▶ WHAT YOU HAVE TO DO
In the listing below, find the line containing "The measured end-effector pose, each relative" and the line containing "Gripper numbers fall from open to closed". Repeat exactly those two lines and every line between them.

____

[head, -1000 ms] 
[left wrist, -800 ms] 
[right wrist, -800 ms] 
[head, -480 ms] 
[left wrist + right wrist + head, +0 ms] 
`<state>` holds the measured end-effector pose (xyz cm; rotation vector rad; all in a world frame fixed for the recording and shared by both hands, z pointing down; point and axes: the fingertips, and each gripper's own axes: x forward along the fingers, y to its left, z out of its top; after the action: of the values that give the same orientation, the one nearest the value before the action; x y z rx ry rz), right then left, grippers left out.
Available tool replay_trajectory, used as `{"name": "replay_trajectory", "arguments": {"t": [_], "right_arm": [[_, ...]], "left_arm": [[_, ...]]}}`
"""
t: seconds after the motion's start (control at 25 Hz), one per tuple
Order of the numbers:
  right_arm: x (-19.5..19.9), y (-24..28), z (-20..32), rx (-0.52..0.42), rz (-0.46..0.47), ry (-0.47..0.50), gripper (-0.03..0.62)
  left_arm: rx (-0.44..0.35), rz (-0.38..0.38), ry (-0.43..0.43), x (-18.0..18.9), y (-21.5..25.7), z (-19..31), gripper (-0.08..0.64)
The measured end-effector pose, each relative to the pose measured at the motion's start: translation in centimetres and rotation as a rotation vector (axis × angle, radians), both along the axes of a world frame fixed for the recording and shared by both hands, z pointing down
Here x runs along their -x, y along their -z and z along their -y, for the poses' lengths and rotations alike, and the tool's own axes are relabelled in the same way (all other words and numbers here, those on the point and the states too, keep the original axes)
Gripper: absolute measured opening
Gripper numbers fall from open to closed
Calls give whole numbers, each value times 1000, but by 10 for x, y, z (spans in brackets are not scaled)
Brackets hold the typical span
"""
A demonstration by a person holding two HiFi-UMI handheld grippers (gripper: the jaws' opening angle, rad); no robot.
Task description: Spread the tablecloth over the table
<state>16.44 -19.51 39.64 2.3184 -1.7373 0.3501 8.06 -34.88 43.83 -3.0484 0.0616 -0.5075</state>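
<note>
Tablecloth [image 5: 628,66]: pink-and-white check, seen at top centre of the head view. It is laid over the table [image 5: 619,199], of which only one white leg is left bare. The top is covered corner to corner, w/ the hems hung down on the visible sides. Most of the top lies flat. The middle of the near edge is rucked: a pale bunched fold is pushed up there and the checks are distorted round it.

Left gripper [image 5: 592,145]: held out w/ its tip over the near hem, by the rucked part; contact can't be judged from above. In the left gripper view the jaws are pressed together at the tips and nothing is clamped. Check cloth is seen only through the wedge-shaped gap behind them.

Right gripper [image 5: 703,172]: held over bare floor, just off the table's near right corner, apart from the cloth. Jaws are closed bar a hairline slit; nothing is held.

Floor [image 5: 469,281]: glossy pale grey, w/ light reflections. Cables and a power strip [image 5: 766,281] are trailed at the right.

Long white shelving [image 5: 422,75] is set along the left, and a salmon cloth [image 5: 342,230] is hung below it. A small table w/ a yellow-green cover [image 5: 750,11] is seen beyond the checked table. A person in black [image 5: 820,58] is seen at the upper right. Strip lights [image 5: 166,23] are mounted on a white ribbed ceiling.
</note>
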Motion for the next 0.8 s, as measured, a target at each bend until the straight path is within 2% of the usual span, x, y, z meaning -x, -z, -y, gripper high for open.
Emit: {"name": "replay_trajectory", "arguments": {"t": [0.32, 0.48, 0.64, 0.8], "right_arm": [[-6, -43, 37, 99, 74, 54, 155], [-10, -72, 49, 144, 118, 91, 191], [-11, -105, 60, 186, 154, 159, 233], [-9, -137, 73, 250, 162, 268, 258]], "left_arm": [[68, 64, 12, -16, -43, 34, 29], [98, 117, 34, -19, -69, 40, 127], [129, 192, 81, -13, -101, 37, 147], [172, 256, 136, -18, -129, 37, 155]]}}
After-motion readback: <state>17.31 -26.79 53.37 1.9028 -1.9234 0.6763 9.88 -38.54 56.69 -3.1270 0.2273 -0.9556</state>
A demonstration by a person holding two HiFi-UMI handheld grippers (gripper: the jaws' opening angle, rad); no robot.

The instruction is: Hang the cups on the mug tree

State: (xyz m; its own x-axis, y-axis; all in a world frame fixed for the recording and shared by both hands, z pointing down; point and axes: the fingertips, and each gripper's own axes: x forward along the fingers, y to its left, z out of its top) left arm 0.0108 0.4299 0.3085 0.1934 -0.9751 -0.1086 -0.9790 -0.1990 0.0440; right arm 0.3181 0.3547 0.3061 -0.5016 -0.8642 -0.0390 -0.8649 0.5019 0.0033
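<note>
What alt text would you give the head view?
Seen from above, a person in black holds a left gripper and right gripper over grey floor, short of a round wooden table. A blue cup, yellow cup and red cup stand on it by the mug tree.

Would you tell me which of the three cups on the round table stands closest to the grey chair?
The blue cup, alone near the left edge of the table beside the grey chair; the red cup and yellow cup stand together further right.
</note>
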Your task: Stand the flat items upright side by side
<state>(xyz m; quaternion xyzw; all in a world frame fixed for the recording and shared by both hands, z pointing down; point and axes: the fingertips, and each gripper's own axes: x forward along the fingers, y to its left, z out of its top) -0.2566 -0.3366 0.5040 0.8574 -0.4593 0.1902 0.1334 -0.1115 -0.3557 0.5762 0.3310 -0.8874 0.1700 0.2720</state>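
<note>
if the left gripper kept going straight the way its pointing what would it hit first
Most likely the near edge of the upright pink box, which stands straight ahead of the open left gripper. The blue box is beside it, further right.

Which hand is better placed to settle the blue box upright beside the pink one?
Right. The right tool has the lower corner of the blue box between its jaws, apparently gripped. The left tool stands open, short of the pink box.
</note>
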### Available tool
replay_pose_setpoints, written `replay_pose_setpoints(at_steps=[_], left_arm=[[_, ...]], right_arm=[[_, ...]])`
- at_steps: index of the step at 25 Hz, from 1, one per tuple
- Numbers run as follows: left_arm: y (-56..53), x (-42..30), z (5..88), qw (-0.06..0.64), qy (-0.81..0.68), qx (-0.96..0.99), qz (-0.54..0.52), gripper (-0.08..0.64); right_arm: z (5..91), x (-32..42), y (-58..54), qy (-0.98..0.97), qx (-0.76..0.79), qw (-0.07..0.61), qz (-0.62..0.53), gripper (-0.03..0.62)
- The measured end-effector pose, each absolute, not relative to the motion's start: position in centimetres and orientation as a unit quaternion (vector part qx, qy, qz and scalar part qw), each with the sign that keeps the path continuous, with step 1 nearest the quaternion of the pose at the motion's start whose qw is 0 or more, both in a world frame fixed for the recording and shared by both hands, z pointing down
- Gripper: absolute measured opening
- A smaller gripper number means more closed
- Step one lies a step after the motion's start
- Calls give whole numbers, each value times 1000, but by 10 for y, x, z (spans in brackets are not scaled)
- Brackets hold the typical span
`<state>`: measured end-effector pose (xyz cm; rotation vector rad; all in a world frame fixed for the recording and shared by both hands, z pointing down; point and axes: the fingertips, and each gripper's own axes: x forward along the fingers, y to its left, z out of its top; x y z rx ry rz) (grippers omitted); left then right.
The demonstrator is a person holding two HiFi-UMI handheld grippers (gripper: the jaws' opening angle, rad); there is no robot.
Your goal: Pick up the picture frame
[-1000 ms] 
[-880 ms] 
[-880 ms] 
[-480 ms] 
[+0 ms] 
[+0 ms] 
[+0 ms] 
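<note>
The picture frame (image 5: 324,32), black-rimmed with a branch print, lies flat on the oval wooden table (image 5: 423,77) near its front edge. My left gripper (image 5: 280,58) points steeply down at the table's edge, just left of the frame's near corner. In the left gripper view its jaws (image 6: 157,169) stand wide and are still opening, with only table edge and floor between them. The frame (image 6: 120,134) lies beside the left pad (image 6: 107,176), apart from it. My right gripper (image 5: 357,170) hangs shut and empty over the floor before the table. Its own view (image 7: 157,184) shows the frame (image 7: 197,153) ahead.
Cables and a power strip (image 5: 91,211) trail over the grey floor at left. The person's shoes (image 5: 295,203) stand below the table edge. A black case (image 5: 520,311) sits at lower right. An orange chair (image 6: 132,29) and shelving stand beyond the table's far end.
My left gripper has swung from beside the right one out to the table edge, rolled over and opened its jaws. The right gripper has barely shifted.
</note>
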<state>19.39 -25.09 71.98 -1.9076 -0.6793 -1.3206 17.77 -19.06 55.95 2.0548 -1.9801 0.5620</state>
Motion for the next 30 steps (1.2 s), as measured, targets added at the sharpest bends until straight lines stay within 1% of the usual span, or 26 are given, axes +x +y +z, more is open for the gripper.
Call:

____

▶ YOUR SOLUTION
The measured end-effector pose, each relative to the pose measured at the motion's start: translation in centimetres and rotation as a rotation vector (axis × angle, radians), both along the axes of a world frame fixed for the recording and shared by both hands, z pointing down
Here x runs along their -x, y along their -z and z along their -y, for the poses' lengths and rotations alike, and the tool's own axes are relabelled in the same way (all other words and numbers here, those on the point and the states too, keep the original axes)
Gripper: absolute measured opening
Gripper numbers fall from open to closed

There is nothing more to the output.